I read the definition of total variation of a measure in the following link
https://www.encyclopediaofmath.org/index.php/Signed_measure
And then I have a question:
If $\mu$ is a vector measure in $C^*([0,T];\mathbb{R}^{m})$ which is a topological dual of the space of continuous functions. Let $\mu(t)=\mu^i$ for $t\in[t^i,t^{i+1})$, $i=0,\ldots,n-1$, where $t^0=0$, $t^n=T$. Each partition $[t^i,t^{i+1}]$ has a length of $h_n$ which tends to zero as $n\to\infty$.
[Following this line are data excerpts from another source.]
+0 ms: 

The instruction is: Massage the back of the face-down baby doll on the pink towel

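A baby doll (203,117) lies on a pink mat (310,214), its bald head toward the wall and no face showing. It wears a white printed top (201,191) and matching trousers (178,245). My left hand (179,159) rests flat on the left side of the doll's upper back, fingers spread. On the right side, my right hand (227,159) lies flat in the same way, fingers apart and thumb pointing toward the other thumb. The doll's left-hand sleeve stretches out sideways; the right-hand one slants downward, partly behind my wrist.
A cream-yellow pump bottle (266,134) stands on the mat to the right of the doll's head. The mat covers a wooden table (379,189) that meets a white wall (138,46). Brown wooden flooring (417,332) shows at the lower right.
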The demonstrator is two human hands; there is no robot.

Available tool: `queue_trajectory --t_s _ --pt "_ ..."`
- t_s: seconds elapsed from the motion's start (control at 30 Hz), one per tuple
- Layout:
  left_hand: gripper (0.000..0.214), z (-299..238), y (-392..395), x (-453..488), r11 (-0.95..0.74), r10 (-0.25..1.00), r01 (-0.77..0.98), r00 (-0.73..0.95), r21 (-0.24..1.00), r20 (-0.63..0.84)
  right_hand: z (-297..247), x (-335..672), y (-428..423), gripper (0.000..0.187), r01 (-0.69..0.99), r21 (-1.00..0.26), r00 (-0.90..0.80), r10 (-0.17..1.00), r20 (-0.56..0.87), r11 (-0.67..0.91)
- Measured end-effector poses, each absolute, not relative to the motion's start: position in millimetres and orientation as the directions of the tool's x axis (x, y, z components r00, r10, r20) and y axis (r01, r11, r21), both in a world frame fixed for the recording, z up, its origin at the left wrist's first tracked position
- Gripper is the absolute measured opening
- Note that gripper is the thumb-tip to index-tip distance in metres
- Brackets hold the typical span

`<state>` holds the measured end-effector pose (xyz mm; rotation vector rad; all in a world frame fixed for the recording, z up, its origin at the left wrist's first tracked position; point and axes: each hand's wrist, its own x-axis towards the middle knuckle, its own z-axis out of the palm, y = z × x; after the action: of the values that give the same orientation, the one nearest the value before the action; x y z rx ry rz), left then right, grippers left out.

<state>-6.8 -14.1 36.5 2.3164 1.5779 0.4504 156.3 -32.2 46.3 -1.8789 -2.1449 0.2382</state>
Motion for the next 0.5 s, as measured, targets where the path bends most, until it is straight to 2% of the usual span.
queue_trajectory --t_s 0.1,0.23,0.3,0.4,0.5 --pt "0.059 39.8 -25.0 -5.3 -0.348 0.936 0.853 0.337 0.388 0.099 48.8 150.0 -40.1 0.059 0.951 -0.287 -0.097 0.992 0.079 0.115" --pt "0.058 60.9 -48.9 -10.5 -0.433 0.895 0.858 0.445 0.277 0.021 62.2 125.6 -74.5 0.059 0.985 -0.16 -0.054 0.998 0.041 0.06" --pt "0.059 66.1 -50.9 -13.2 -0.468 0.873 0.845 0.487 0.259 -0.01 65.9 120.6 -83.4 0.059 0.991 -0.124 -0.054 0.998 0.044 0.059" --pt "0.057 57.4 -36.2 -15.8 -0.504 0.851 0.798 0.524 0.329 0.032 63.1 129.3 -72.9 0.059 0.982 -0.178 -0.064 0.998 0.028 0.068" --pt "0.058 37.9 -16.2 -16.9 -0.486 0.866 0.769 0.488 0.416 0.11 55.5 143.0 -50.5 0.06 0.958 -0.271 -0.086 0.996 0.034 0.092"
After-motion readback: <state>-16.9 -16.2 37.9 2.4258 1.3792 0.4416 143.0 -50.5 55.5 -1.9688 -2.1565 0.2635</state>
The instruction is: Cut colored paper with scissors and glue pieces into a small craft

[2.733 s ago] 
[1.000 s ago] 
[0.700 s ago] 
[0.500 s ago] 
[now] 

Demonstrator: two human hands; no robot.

Then we have the total variation of $\mu$ $$|\mu|([0,T])=\sup\left\{ \sum_{i=0}^{\infty}\|\mu([t^i,t^{i+1}])\|: \{[t^i,t^{i+1}]\} \textrm{ is a countable partition of } [0,T] \right\}.$$
Can we obtain the following?
\begin{equation}\label{1} |\mu|([0,T])=\sup\left\{ \sum_{i=0}^{\infty}\|\mu^i\|\right\}. \end{equation} So the uniform boundedness of $\mu$ implies $\sum_{i=0}^{\infty}\|\mu^i\|$ is uniformly bounded with respect to (w.r.t.) $n$? Is that correct?
Thank you so much for your time and help.